Data Observability on Steroids

CODE

|HIFLYLABS|

Data Observability on Steroids

For a production data platform, we need transparent monitoring. In the dbt Cloud interface, you can view the job statuses/logs, but custom alerts (email, SMS, slack notification) are not currently available or at least not as informative as they should be. Ideally, we need a central tool where we can see the event/logs generated by the Ingestion tool, dbt, and other components of our data stack.
Of course, this requires relatively extensive interfaces between the components (APIs, RPCs, post hooks), and currently, there isn’t a silver bullet for this problem. We feel this part will still evolve a lot in the future and the community will figure out how to manage the collective orchestration in this fragmented ecosystem. What is certain is that this debate is not over yet. 

There are plenty of ways how you can look at data diffs ranging from databases to smaller pieces of your platform. Among those, unit testing has its limitations. You can use dbt_utils and the portable elements from Great Expectations to test your data after a change, but it can be cumbersome to scale those tests when you add new columns to the table. 
For instance, the testing logic has to be updated and expanded to keep the optimal coverage. On a large scale, the marginal benefit of writing those tests diminishes and alerting fatigue can become a serious issue. An automated data monitoring and diffing tool needs no manual maintenance on the user side and is able to catch any anomalies transparently. It should be able to gauge what counts as a breaking change and what is falling into the categories of normal behavior. That way, we are able to minimize false positives and keep human interaction as low as possible.

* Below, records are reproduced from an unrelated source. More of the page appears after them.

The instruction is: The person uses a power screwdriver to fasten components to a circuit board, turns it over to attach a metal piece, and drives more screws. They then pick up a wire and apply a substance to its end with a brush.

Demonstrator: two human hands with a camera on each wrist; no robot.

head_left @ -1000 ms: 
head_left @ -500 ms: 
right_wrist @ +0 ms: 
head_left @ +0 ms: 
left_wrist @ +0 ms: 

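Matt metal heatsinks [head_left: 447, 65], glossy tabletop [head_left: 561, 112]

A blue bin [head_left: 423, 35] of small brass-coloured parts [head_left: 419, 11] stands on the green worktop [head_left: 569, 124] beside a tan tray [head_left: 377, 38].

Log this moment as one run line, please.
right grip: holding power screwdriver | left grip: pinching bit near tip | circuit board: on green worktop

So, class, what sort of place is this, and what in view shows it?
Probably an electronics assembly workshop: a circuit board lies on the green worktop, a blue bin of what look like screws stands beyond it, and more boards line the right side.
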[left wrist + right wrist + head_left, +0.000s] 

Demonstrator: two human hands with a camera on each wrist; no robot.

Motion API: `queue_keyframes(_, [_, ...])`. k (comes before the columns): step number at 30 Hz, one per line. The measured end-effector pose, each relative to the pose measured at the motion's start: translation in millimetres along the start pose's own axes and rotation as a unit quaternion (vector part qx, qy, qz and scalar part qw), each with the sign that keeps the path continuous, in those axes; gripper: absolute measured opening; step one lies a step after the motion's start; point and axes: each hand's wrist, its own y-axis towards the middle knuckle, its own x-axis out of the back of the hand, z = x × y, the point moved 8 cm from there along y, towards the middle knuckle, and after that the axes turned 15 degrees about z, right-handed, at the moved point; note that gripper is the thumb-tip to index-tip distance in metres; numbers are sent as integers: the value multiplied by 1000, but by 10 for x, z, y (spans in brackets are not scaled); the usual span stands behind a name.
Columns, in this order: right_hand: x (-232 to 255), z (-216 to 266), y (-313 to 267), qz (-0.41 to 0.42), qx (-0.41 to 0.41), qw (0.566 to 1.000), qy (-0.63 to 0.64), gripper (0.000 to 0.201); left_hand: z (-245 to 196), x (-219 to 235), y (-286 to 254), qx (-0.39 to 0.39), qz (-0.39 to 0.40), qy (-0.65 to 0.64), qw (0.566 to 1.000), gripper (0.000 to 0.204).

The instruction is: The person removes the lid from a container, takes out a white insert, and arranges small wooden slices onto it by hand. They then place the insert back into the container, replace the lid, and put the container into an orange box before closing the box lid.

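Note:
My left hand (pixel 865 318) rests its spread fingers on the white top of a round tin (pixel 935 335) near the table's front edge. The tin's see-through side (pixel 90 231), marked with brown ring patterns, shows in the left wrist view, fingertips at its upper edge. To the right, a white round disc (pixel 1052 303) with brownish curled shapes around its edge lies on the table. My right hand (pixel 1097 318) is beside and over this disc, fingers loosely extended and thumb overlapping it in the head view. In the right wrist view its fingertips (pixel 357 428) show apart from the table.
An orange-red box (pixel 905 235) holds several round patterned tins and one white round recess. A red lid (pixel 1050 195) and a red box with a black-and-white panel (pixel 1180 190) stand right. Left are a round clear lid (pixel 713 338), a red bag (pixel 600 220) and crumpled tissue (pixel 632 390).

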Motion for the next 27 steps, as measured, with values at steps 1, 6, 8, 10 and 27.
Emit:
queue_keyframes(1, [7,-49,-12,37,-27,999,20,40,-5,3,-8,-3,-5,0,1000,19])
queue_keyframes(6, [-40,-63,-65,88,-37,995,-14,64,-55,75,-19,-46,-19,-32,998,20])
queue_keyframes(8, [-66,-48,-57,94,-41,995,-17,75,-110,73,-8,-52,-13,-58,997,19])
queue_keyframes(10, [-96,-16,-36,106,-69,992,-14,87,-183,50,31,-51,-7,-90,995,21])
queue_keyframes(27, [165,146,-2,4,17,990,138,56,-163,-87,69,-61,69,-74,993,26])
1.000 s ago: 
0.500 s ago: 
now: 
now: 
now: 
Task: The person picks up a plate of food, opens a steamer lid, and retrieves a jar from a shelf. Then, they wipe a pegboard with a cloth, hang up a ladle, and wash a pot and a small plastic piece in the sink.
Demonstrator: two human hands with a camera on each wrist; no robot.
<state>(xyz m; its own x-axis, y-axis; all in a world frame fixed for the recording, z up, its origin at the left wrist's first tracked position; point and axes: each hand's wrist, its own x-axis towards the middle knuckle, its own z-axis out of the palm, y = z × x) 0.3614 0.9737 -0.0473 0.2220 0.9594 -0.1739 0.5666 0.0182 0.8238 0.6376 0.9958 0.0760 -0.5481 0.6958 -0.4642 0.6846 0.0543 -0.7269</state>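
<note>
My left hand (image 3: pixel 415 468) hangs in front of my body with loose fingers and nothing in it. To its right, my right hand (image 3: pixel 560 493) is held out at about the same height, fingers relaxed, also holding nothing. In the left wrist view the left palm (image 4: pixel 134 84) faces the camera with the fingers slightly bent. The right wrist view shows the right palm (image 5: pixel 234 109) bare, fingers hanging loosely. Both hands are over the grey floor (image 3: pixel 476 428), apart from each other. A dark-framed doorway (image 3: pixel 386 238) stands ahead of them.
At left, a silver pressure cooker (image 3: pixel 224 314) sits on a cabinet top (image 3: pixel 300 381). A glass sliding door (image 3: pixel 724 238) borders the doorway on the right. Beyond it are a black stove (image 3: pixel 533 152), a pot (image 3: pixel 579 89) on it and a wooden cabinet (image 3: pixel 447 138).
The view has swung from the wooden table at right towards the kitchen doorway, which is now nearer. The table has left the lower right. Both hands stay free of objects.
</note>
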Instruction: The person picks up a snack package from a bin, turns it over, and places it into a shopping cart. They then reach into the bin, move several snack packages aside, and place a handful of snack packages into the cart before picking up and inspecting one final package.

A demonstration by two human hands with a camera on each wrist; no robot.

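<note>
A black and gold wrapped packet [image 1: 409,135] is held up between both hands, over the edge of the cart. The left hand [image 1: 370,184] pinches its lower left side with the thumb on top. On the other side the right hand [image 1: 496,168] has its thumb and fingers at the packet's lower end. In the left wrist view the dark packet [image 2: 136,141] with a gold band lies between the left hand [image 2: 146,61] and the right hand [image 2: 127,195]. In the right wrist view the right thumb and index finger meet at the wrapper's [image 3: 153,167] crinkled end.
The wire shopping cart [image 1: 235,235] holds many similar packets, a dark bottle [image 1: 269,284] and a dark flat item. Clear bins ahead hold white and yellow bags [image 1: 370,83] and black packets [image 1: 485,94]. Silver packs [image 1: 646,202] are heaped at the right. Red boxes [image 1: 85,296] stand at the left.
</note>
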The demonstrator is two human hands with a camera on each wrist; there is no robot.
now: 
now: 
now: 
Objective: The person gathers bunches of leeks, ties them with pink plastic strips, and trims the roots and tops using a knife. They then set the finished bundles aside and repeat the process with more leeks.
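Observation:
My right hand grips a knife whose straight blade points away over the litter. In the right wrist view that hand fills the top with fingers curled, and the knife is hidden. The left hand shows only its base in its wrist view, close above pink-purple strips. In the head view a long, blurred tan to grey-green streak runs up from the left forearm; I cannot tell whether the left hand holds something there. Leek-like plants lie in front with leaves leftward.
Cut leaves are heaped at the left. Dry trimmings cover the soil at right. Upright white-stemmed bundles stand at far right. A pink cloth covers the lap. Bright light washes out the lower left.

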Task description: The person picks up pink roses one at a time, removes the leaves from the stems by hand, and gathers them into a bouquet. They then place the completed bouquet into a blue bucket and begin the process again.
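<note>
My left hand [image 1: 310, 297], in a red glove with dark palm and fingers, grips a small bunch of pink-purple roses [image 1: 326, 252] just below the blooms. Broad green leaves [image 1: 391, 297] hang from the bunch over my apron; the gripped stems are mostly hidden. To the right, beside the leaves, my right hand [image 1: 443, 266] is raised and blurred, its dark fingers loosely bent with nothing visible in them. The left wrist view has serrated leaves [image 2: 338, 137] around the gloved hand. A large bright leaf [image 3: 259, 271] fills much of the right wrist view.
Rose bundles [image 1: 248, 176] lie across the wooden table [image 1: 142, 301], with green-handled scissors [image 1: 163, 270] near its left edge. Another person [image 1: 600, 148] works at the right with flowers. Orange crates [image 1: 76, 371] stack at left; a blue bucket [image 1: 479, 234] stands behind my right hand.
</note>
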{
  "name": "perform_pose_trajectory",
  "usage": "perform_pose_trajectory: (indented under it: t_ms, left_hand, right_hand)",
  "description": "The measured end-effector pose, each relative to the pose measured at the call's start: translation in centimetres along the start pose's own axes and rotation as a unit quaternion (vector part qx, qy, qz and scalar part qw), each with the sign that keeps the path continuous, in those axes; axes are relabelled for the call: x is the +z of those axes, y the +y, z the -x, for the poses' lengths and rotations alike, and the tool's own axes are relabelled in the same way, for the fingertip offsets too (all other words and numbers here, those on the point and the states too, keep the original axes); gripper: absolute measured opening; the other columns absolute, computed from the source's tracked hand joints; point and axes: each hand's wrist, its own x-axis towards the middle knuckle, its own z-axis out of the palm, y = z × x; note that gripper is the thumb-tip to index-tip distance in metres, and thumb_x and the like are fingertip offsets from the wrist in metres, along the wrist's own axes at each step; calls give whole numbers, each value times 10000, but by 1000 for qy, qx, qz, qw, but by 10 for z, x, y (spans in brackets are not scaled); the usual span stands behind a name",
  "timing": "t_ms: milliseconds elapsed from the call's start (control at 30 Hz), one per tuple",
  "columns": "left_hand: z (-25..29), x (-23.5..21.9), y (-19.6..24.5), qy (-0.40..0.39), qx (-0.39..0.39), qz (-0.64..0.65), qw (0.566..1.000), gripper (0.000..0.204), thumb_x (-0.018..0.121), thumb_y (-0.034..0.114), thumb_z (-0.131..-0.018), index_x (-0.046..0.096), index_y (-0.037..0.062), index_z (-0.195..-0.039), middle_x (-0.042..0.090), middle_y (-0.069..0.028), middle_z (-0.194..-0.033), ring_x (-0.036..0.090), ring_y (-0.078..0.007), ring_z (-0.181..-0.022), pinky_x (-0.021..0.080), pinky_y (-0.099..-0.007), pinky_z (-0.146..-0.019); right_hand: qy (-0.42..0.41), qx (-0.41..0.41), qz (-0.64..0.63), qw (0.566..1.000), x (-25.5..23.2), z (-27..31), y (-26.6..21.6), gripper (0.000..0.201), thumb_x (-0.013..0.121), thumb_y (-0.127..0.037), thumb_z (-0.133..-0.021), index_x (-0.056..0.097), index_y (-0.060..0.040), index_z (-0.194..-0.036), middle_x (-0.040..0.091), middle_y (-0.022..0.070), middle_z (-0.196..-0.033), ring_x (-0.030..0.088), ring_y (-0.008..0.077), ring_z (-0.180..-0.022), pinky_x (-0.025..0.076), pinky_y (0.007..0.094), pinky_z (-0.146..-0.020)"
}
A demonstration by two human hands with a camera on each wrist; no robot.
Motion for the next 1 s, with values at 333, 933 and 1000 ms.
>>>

I think it’s almost half the success if we can get notifications about tests/schema drifting/data freshness errors and the logs are available in one central location, but fortunately, there are several companies now trying to cross this chasm and the area is being mentioned in the most exciting trends for 2022.

There are more of these tools than we can count on two hands, so we will only highlight a few that stood out to us with some of their qualities and fits the dbt-centric workflow. If you are interested in this field, you can find a more complete(ish) list here!

re_data

re_data (mentioned among the hottest repositories) is one of the few open-source alternatives for this problem, (which handles the monitoring aspects and is also targeted for the MDS ecosystem). It combines both data tests, gives you a monitoring dashboard, and it’s even capable of sending Slack notifications. It can be installed as a dbt package, so it integrates well with the ecosystem and leverages the manifest file of dbt to generate model lineages.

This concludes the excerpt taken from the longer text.